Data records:
_ _ _ _

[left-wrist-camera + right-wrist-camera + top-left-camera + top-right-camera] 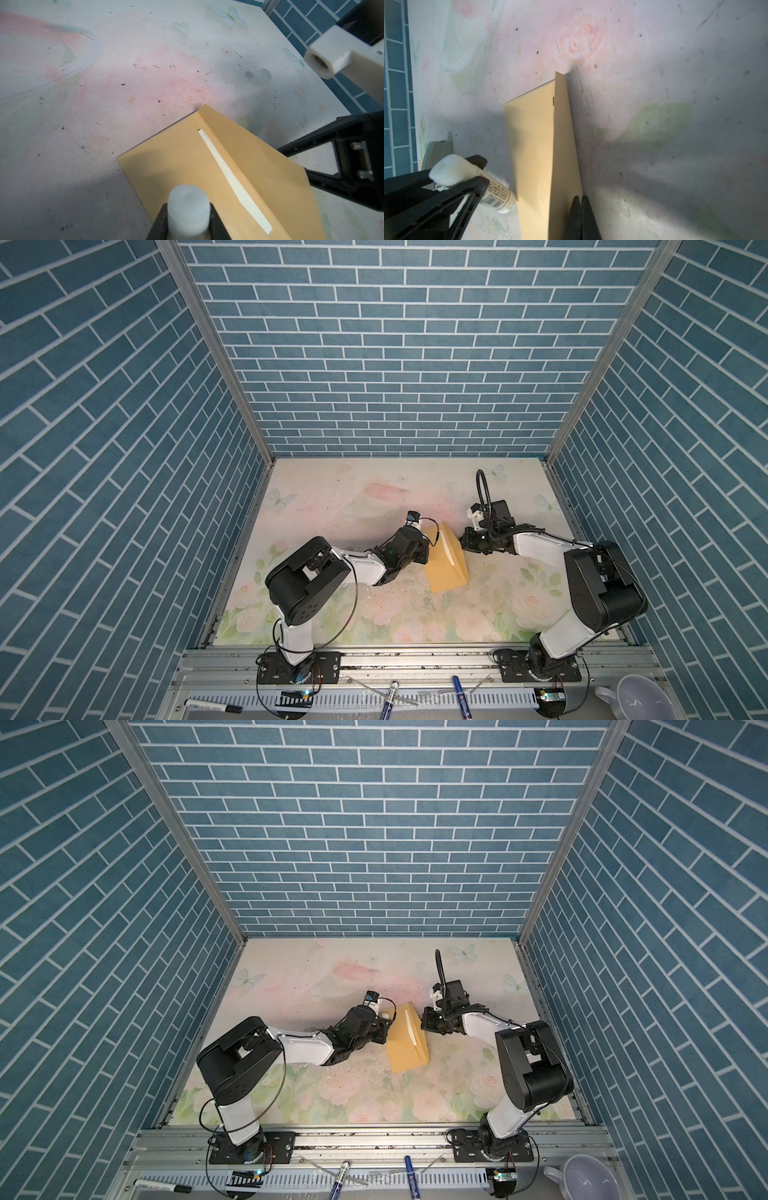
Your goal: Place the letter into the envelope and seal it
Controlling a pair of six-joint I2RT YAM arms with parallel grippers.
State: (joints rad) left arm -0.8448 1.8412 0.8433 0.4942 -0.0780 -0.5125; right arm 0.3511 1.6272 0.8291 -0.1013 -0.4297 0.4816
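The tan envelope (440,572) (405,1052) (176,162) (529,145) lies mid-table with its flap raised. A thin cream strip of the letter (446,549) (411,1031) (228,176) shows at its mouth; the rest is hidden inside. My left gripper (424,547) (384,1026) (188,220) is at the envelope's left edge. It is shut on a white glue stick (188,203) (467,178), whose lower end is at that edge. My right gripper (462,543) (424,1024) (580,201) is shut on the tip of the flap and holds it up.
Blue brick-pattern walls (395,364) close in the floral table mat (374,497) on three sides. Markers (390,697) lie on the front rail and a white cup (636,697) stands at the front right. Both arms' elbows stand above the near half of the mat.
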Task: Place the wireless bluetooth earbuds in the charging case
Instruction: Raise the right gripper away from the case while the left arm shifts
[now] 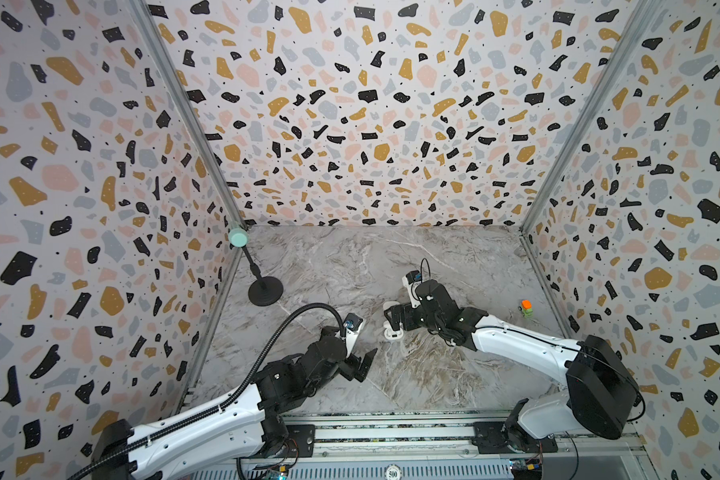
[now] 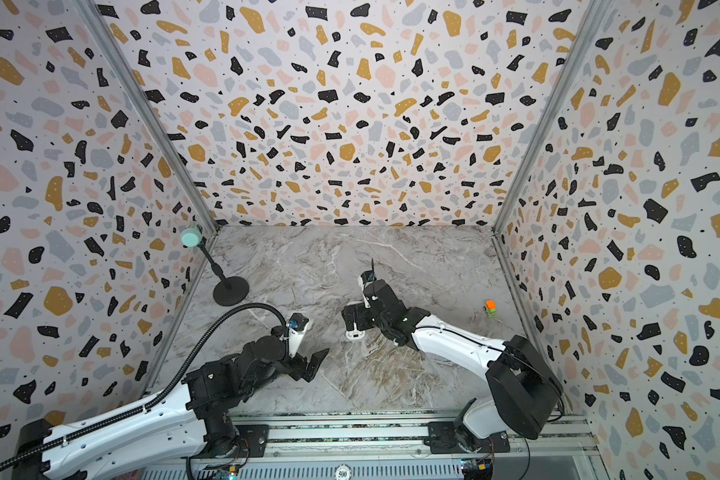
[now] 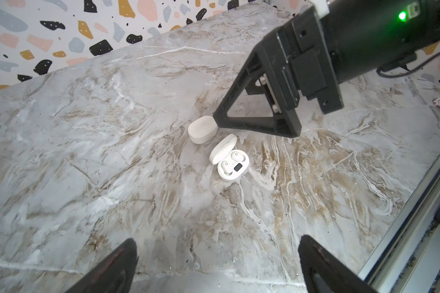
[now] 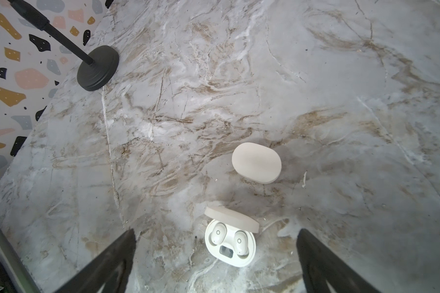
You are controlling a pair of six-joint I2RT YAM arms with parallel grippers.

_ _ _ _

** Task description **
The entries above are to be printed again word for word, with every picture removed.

** The completed task **
[left-wrist-camera + right-wrist-camera + top-left-camera + top-right-camera] 
Your goal: Place the letter into the envelope and seal it
Controlling a pair of six-joint I2RT YAM arms with parallel grippers.
State: (joints rad) left arm -0.8448 1.8412 0.8433 0.4942 -0.0780 -0.5125; right arm 0.3511 1.6272 0.8291 -0.1013 -0.4297 0.4816
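The tan envelope (440,572) (405,1052) (176,162) (529,145) lies mid-table with its flap raised. A thin cream strip of the letter (446,549) (411,1031) (228,176) shows at its mouth; the rest is hidden inside. My left gripper (424,547) (384,1026) (188,220) is at the envelope's left edge. It is shut on a white glue stick (188,203) (467,178), whose lower end is at that edge. My right gripper (462,543) (424,1024) (580,201) is shut on the tip of the flap and holds it up.
Blue brick-pattern walls (395,364) close in the floral table mat (374,497) on three sides. Markers (390,697) lie on the front rail and a white cup (636,697) stands at the front right. Both arms' elbows stand above the near half of the mat.
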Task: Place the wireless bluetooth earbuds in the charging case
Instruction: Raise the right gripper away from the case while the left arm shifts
[now] 
[now] 
[now] 
[now] 
You are controlling a pair of six-joint I2RT YAM arms with parallel grippers.

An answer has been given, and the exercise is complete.